Comme souvent pour le consommateur, varier signifie augmentation et rarement diminution. Compte tenu de la flambée du cours du pétrole, c'est bien d'augmentation dont il est question.
S'il n'est donc pas illégal d'augmenter le prix du billet, pour autant que cela soit à plus de 20 jours avant le départ, il règne une grande opacité dans le mode de calcul de cette augmentation. Si les modalités précises de calcul des variations de prix doivent obligatoirement figurer dans le contrat, elles sont difficilement compréhensibles pour le consommateur. Surtout que chaque compagnie a son propre mode de calcul.

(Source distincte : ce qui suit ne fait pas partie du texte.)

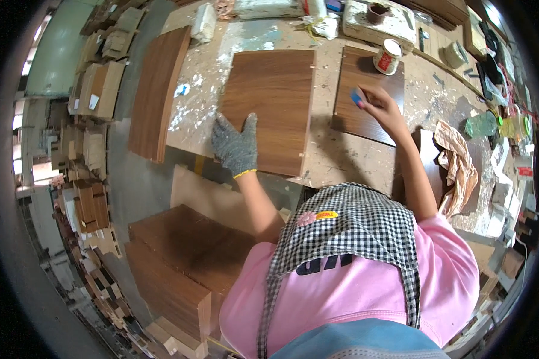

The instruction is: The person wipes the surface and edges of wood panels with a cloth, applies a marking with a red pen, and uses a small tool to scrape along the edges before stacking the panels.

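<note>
My left hand (236, 143), in a grey knit glove with a yellow cuff edge, lies flat on the near left part of a brown wood-grain board (269, 102), thumb apart from the fingers. My right hand (380, 109) is bare and pinches a small blue piece (357, 96), too blurred to tell its kind. That hand is raised over a smaller, darker brown board (356, 78) to the right. A white and red can (387, 57) stands on the far right corner of this board.
Stacked brown boards (160, 96) stand at the worktable's left edge, with another stack (188, 257) lower beside me. To the right lie a crumpled tan cloth (455, 161) and a green bottle-like container (481, 124). A paint-spattered block (374, 27) carries a small brown pot (378, 13).
</note>
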The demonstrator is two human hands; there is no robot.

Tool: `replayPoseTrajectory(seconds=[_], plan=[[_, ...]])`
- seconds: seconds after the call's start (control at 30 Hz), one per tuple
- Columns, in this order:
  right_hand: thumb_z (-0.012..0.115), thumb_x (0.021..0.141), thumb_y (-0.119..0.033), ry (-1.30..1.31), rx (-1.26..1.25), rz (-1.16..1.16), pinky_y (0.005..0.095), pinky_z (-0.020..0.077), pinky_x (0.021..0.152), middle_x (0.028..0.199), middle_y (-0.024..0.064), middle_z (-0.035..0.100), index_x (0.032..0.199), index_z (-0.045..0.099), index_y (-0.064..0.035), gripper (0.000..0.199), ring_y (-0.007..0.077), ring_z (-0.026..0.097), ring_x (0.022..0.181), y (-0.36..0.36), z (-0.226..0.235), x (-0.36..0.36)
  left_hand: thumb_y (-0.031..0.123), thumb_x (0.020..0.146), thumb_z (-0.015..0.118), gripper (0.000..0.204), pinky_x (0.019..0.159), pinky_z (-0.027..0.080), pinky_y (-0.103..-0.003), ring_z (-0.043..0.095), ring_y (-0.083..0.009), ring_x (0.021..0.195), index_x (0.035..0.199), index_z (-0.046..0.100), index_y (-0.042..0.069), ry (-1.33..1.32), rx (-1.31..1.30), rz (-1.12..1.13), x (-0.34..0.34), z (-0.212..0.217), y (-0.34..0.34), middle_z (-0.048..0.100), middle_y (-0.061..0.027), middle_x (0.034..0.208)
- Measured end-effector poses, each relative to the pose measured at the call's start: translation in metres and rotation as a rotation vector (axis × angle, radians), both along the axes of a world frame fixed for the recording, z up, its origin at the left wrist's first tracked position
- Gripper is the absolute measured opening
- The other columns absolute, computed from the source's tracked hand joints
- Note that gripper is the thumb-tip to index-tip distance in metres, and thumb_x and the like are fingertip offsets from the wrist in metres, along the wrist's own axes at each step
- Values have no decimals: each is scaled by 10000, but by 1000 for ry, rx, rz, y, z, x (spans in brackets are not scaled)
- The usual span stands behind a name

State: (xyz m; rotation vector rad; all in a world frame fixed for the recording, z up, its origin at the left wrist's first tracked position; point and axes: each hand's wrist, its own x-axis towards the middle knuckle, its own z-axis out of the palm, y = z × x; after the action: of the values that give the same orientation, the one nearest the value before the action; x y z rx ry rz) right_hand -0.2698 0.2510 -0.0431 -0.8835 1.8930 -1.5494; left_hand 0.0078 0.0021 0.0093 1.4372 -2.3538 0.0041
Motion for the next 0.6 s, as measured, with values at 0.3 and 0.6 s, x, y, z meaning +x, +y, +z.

De plus, les compagnies répercutent ces augmentations de manière très différentes sur leurs clients respectifs.
Les consommateurs sont donc bien démunis face à ces augmentations. Ils auront toutes les difficultés du monde à savoir si ces augmentations sont justifiées ou exagérées. En résumé, il n'aura d'autre choix que de s'y soumettre.
Le CRIOC avait déjà soulevé la problématique et se félicite qu'elle soit prise en compte par le Ministre compétent suite aux débats qui ont eu lieu au sein de la Commission Economie de la Chambre.
Le CRIOC adhère donc à la volonté du Ministre de réunir les représentants des compagnies aériennes et des consommateurs pour garantir la transparence des prix des billets d'avion.
Enfin, le CRIOC rappelle que si la hausse appliquée dépasse les 10% du prix, le consommateur peut résilier le contrat et obtenir sans pénalité le remboursement immédiat des sommes versées.